[WHAT YOU NEED TO DO]: Every line below that has the string "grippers" needs to be copied.

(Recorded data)
◇ ◇ ◇ ◇ ◇

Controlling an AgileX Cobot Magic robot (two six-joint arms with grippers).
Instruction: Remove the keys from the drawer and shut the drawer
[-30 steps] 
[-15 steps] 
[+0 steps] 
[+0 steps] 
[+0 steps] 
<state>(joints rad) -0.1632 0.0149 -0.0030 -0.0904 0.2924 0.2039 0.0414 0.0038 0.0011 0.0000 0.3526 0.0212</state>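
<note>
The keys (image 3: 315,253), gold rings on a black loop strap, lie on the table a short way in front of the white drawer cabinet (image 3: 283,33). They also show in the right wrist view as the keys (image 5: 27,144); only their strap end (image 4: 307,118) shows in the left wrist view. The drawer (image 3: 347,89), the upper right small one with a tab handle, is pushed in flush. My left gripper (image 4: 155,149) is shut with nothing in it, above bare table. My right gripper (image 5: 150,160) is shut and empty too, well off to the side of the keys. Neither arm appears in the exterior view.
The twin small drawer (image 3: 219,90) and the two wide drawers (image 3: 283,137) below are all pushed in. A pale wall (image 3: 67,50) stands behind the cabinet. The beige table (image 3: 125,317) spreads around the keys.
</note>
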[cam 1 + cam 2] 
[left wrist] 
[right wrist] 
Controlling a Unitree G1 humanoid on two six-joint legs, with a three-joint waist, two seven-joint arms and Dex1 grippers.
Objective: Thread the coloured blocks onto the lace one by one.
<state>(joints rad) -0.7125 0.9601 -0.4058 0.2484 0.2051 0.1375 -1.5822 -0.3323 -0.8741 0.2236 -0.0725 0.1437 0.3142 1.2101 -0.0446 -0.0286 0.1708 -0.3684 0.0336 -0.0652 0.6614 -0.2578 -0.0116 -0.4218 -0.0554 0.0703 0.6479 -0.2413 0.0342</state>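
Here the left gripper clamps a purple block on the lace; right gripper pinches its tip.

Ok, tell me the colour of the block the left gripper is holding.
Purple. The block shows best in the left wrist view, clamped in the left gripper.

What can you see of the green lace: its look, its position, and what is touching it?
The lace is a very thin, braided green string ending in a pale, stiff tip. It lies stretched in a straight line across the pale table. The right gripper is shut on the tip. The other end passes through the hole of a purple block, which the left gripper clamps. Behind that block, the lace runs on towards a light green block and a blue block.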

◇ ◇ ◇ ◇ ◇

[TASK OUTPUT]:
Controlling an AgileX Cobot Magic robot (two six-joint arms with grippers).
Controlling a Unitree G1 humanoid on two six-joint legs, with a three-joint waist, two seven-joint arms and Dex1 grippers.

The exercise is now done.